■ PROBLEM
The data below holds a line containing "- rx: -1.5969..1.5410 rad" and a line containing "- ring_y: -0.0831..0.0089"; please quote exactly those two lines and every line between them, and nothing else.

Extracted data entries:
'''

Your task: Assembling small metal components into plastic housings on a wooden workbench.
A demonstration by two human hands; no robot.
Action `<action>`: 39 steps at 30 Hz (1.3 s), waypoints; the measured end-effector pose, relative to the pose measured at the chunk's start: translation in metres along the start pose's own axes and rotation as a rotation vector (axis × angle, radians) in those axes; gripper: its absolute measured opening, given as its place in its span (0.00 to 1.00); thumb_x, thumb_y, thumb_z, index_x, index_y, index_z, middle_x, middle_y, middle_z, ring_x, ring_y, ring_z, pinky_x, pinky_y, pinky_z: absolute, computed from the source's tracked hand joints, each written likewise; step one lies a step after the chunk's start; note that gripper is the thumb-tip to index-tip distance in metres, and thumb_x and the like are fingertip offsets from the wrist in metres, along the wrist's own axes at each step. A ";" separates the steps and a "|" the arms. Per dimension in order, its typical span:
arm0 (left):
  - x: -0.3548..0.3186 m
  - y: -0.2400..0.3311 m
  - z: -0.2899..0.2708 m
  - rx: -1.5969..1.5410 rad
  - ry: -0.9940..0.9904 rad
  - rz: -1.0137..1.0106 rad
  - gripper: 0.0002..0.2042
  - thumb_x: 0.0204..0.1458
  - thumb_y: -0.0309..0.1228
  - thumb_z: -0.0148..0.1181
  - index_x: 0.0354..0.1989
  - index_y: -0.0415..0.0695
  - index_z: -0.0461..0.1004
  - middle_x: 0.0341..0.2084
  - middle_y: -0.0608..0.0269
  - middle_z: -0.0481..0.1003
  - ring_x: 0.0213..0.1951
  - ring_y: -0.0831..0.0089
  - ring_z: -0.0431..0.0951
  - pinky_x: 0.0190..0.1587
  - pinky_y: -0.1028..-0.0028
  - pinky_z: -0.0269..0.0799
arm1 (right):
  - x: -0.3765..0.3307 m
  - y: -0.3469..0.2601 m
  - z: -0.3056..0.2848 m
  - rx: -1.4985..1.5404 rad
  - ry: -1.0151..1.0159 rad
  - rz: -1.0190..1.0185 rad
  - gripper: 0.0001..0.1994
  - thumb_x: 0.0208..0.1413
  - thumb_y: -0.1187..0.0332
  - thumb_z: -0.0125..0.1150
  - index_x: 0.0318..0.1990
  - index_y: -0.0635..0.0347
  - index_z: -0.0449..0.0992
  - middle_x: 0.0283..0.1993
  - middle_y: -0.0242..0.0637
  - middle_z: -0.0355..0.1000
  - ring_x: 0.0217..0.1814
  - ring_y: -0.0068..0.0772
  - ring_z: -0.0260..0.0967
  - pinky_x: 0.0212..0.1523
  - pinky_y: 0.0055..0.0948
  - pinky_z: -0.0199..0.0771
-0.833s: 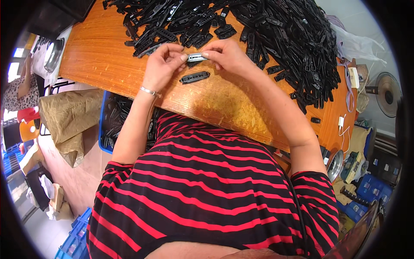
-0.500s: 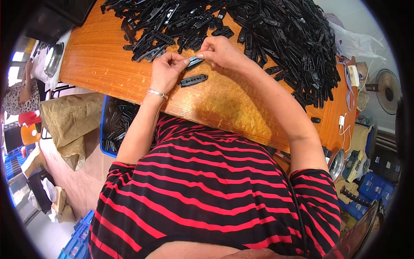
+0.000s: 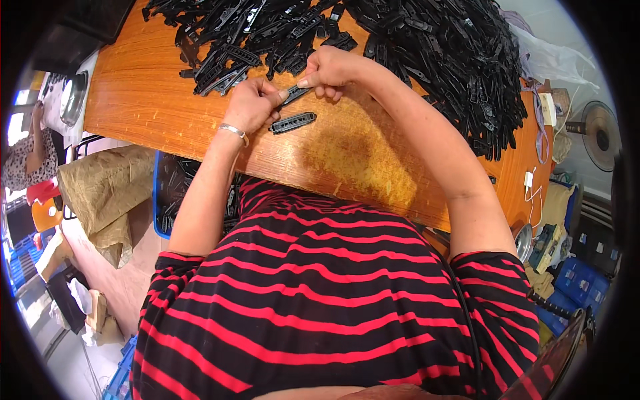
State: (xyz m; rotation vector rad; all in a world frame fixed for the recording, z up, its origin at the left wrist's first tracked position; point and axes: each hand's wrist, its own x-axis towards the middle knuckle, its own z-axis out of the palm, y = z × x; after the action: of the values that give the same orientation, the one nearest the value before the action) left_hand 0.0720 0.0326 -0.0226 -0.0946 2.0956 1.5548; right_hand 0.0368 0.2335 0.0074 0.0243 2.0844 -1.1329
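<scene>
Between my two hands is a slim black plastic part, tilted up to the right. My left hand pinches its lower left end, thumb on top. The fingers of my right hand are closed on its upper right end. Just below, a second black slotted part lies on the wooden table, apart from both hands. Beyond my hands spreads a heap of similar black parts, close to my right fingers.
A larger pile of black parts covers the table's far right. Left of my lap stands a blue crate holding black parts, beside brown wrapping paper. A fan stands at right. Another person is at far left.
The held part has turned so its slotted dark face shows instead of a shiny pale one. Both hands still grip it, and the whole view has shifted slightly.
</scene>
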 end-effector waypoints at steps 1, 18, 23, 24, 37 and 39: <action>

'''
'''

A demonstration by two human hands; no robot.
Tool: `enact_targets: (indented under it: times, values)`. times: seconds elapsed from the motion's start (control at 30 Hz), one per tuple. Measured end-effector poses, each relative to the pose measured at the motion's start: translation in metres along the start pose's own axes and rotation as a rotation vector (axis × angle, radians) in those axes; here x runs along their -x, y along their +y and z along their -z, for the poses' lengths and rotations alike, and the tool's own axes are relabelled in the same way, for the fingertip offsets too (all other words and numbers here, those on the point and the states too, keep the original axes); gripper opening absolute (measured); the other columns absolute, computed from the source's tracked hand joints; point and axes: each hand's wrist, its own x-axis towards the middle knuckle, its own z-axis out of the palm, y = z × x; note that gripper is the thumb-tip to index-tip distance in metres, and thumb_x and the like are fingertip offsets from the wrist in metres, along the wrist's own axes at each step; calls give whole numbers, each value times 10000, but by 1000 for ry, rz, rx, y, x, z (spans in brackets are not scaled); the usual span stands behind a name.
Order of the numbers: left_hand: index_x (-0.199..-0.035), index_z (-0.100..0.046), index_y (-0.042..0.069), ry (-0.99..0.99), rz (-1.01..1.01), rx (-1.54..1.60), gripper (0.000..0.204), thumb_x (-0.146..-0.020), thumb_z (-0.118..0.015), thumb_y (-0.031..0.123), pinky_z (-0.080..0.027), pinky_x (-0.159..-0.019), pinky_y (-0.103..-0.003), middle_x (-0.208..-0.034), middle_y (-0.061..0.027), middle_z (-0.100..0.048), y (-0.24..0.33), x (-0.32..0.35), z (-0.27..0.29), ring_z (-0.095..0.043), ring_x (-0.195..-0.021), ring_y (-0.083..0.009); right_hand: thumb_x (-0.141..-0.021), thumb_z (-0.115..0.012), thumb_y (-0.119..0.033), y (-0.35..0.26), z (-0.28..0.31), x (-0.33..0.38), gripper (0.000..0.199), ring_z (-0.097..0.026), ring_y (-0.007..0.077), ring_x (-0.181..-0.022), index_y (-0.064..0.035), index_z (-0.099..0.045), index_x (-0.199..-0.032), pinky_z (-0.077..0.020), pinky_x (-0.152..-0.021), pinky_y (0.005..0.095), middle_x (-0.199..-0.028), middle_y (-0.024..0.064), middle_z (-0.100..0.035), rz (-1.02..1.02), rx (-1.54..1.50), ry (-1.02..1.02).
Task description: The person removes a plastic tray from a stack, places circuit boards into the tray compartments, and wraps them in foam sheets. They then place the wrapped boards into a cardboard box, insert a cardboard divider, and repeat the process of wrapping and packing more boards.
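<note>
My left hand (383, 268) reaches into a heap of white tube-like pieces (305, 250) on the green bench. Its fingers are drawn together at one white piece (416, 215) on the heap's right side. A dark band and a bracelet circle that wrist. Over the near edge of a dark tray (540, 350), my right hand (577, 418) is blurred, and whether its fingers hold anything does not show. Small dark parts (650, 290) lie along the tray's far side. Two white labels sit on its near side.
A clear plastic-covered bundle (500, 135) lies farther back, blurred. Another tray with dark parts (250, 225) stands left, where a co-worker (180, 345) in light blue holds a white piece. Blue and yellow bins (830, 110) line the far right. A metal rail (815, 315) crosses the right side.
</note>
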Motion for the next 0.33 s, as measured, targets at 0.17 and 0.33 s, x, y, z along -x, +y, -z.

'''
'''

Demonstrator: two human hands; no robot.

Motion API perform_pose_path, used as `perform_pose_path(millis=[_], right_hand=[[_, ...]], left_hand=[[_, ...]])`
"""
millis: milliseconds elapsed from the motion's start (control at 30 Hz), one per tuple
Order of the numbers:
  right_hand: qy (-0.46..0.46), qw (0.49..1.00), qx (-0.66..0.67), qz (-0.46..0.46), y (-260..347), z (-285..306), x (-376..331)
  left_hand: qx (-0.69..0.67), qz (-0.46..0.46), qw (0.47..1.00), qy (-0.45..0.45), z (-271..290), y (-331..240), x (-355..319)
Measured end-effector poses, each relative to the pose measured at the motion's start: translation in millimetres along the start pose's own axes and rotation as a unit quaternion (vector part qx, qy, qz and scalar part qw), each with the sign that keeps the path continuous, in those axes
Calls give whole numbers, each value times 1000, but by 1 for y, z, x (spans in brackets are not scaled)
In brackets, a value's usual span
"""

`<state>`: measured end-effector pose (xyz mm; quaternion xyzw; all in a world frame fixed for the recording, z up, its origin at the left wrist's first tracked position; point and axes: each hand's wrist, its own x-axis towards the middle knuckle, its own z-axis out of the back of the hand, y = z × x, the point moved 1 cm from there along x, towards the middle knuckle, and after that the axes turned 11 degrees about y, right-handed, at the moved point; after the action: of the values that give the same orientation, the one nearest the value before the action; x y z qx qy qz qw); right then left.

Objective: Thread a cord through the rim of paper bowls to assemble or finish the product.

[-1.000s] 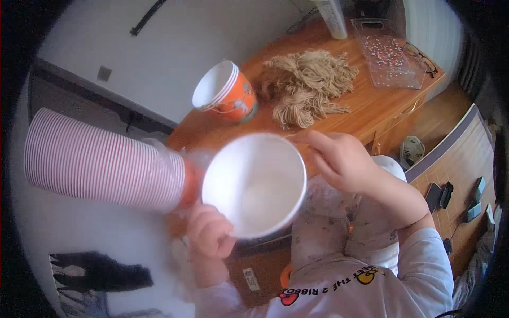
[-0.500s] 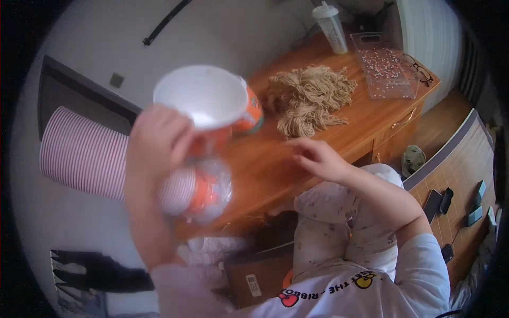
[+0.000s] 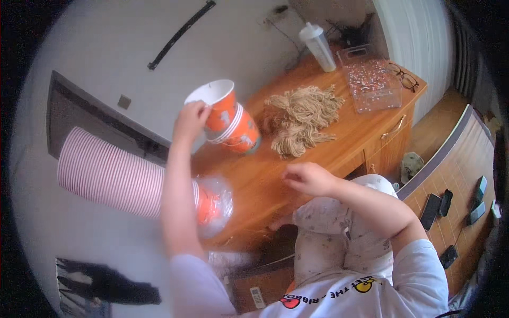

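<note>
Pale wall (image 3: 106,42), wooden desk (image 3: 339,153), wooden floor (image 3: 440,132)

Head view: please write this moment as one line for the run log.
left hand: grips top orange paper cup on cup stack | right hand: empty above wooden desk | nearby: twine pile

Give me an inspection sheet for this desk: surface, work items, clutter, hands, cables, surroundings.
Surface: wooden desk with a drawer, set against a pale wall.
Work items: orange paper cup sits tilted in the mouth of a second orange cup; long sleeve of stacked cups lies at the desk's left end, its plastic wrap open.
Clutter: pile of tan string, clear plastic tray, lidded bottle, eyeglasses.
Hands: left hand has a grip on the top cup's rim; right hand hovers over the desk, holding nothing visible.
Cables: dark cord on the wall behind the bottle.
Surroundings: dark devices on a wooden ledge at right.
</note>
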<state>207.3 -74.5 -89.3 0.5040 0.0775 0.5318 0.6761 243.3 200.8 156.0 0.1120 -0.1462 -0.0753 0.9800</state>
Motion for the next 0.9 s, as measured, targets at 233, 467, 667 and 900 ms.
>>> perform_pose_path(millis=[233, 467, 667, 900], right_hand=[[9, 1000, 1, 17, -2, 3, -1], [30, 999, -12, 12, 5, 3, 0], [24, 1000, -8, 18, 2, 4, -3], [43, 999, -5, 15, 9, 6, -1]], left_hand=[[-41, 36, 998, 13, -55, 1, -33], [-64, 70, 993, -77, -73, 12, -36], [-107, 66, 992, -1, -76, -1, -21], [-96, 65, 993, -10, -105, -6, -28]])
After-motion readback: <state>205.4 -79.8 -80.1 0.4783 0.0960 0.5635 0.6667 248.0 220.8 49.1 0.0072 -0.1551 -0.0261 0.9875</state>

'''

■ WRITTEN ANSWER
  - rx: -1.5969..1.5410 rad
  - ry: -0.9940..0.9904 rad
  - rz: -1.0137..1.0106 rad
  - gripper: 0.0002..0.2042
  - thumb_x: 0.0204..0.1458
  - thumb_y: -0.0309..0.1228
  - thumb_z: -0.0148..0.1181
  - index_x: 0.0354..0.1989
  - index_y: -0.0415..0.0695
  - index_z: -0.0461..0.1004
  - middle_x: 0.0341..0.2084
  - middle_y: -0.0608..0.0269
  - middle_z: -0.0481..0.1003
  - ring_x: 0.0213..0.1951
  - ring_y: -0.0831..0.0089

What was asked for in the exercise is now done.